Officer Scott Patrick vs Mendota Heights settlement reached

Four months before he was killed in the line of duty, Officer Scott Patrick filed a lawsuit against the City of Mendota Heights, claiming whistleblower harassment and workplace retaliation. A settlement has been reached in that lawsuit, paying damages to his family and taking steps to ensure Officer Patrick is forever remembered.

Terms of the settlement

On behalf of the city of Mendota Heights, the League of Minnesota Cities Insurance Trust will pay $50,000 -- $28,786.40 to Michelle Patrick and $21,213.60 to her attorneys.

Joint statement

“The City of Mendota Heights has settled an employment-related lawsuit brought in February 2014 by the late Officer Scott Patrick, who died in the line of duty in July 2014.  Following Officer Patrick’s death, the lawsuit—which was unrelated to his death—was continued by his widow Michelle Patrick. 

“The City and Ms. Patrick settled this case following a voluntary mediation with a mediator they mutually selected.  Rather than engage in protracted litigation, the City and Ms. Patrick agreed it is in their best interests to resolve the dispute. 

“The City is grateful for Officer Patrick’s years of dedicated service and for the ultimate sacrifice he gave in performing his police duties.  The City continues to extend its condolences to Ms. Patrick, their daughters, and Officer Patrick’s friends, family members, and colleagues.  It is expected that in the future, the City and Ms. Patrick will continue to work together to commemorate Officer Patrick’s service and sacrifice in various ways.  This may include flying the American flag at half-staff outside of City Hall on July 30th of each year; having a moment of silence at the time of his death; and displaying a painting of him.  The City has also established a memorial committee, which will include Ms. Patrick, City Council members, and police officers that will be tasked with ensuring Officer Patrick’s sacrifice is not forgotten.  The City wishes Ms. Patrick and her daughters well in all their future endeavors.”

Lawsuit allegations

According to the lawsuit, the trouble began 7 years ago, when Officer Patrick saw 2 fellow officers moving a picnic table to city hall from the old Lilydale Tennis Club, which was being demolished. Patrick reported what he considered to be a property theft by city employees to Mendota Heights Police Chief Michael Aschenbrener, who, according to the lawsuit, thought it wasn't theft but a "mistake in judgment." Patrick filed a complaint against the chief alleging "a pattern of questionable ethics and criminal violations."

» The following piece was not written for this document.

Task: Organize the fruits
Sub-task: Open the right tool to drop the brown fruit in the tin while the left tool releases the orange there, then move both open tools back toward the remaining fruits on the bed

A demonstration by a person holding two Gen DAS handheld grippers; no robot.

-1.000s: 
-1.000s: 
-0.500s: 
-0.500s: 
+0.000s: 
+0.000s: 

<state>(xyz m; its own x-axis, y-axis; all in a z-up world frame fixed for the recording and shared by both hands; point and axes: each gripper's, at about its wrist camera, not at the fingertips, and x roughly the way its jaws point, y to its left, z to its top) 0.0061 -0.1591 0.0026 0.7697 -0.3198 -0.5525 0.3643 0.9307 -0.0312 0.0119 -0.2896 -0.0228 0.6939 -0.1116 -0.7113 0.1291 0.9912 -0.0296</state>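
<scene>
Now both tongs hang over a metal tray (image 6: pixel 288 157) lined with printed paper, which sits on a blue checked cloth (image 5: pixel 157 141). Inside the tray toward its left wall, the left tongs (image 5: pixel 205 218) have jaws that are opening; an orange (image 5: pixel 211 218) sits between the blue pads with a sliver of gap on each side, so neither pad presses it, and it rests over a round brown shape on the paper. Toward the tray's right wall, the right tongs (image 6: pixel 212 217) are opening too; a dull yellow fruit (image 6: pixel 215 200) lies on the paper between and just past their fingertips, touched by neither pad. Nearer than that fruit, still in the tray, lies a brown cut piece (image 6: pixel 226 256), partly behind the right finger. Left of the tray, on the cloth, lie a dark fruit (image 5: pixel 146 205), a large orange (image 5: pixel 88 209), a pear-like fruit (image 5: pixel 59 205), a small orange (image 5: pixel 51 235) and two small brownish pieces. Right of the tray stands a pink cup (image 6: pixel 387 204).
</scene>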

In January of 2012, Chief Aschenbrener suspended Patrick for a week, after Patrick arrested a stranded motorist for disorderly conduct. A snow plow driver backed up the officer's story, saying the woman was angry, and said Patrick "was dealing with her the best he could." He was also criticized for not having his squad car video activated. On appeal, a state mediator reduced the punishment to just a written reprimand.

Patrick documented the retaliation -- what he interpreted as payback. One day, his squad car was moved by a sergeant who parked it just inches away from another squad, keeping Patrick, who was admittedly overweight, from getting into his squad. There was also the time a label of rat poisoning was allegedly slipped into Patrick's locker. The officer didn't tell his wife about either incident. Same story with an email he received from the city shortly before he was killed. The city was offering him a settlement, early retirement, to leave the department.

Michelle Patrick believes the stress of being a whistleblower and of working in an allegedly hostile work environment may have, in some small but very real way, contributed to his killing. In the video from the day he was killed, viewers can see Officer Patrick has a pronounced eye twitch that Michelle says he developed from stress. And in the final seconds of his life, when Officer Patrick gets out of his squad, he looks down, turning on his microphone, just as the gunman, Brian Fitch, opens fire.

"He was worried about, after the fact, of how was the city and the chief are going to look at this report," Michelle said. "How did I screw up even though I did everything right?"